Deleting all nodes and relationships in neo4j using cypher exceeds heap space

seandavi picture seandavi · Feb 4, 2013 · Viewed 16.8k times · Source

I have been trying to run this query as recommended in the neo4j google group and in other sources online:

START n = node(*) MATCH n-[r?]-() WHERE ID(n)>0 DELETE n, r;

in order to delete all nodes and relationships between tests. When I do so from the console, I run out of java heap space. When I do so from python (using the newish graph_db.clear(), which appears uses the same query), I get a "SystemError: None" which, I assume, is the same java heap space error. I have a database with 500k nodes, only 5k relationships, and 7M properties. I am running on a Mac laptop (10.6.8) with 8GB RAM using neo4j-1.8.1. I guess I am a bit surprised that deleting nodes (with essentially no relationships, so very small subgraphs) would exceed the java heap space, but I am pretty naive about how neo4j works. Any suggestions in how to go forward are appreciated. I do know that rm -rf in the data directory and starting from scratch will work, but I thought there might be a less-drastic solution.

[cross-posted to neo4j google groups]

Answer

Axel Morgner picture Axel Morgner · Feb 4, 2013

The cypher statement above causes all nodes (besides the root node with ID 0) to be instantiated before deletion in one single transaction. This eats up too much memory when done with 500k nodes.

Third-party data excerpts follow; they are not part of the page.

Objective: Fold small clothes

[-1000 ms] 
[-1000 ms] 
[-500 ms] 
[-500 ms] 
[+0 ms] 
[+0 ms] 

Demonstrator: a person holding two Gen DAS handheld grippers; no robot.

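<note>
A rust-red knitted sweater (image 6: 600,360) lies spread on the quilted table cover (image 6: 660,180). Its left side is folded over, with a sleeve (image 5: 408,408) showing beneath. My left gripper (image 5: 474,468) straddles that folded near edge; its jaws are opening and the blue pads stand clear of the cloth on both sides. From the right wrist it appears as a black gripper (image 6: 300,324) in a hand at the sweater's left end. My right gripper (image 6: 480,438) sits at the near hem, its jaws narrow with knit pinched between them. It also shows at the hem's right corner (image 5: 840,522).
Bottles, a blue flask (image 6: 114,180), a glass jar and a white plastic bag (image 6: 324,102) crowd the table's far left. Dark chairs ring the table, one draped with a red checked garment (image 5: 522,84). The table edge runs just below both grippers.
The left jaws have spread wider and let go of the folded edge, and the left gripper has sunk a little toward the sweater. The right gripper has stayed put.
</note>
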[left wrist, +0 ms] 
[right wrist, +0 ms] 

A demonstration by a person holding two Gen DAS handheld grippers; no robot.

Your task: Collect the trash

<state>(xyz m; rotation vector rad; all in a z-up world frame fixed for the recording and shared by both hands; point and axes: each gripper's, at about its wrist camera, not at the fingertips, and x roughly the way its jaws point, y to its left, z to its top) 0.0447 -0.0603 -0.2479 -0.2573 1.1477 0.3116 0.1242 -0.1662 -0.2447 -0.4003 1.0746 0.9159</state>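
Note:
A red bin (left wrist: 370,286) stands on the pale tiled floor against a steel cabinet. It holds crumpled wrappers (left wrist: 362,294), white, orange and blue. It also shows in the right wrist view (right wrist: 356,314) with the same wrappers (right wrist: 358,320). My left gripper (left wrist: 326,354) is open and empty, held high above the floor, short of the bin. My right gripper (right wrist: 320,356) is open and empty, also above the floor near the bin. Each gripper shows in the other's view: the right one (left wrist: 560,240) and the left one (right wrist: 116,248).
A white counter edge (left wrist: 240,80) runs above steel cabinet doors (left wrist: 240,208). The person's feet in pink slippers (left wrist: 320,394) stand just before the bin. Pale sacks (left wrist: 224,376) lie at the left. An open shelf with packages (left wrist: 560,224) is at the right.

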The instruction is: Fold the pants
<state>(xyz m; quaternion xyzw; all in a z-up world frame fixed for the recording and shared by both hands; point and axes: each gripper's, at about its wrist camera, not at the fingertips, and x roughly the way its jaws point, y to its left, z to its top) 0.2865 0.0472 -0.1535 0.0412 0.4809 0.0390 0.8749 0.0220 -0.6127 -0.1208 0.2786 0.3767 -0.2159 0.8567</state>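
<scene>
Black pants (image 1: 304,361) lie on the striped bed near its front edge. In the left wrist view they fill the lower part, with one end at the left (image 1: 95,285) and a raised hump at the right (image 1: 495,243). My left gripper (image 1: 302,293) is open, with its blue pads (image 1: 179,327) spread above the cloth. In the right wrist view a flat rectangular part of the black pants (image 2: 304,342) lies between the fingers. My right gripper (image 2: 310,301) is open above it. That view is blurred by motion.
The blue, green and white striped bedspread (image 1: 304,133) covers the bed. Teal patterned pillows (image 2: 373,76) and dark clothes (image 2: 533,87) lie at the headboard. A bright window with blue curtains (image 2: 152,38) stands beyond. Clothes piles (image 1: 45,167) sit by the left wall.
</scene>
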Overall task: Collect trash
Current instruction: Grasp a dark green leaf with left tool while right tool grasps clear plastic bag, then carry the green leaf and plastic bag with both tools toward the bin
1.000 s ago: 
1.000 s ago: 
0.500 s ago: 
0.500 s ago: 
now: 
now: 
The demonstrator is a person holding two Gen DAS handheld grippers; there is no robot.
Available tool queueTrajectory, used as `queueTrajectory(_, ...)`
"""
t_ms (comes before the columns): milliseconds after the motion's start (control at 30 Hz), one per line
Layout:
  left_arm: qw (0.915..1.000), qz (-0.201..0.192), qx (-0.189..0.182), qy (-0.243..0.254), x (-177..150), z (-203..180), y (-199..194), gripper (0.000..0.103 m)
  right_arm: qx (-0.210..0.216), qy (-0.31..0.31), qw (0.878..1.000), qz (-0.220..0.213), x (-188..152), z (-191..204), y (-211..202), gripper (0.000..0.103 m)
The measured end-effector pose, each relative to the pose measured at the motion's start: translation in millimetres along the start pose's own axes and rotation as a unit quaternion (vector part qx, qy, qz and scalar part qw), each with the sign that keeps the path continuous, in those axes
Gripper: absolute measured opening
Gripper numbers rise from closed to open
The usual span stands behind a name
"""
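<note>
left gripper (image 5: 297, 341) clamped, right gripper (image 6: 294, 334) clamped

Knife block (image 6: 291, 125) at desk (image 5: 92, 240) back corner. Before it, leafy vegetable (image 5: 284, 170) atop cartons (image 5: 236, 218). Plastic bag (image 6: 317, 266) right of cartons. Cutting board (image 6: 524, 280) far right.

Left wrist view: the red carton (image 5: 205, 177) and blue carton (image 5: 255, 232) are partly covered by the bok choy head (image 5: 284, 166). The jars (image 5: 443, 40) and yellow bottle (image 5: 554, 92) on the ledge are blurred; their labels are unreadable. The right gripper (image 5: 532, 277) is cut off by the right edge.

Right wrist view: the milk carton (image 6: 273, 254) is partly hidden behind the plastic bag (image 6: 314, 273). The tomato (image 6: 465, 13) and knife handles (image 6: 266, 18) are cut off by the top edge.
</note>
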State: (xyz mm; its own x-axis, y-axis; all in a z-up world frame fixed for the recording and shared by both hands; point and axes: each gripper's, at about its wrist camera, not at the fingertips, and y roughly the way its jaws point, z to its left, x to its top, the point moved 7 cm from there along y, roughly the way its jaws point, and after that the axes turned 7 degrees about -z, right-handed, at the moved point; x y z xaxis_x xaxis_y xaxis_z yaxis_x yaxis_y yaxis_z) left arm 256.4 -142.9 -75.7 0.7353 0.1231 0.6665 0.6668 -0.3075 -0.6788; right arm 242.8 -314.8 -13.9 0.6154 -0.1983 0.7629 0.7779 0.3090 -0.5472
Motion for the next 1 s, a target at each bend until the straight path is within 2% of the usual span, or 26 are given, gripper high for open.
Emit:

Try to limit the number of nodes to delete to something around 10k-50k, like e.g.:

START n = node(*) 
MATCH n-[r?]-() 
WHERE (ID(n)>0 AND ID(n)<10000) 
DELETE n, r;

START n = node(*) 
MATCH n-[r?]-() 
WHERE (ID(n)>0 AND ID(n)<20000) 
DELETE n, r;

etc.

However, there's nothing wrong with removing the entire database directory, it's good practice.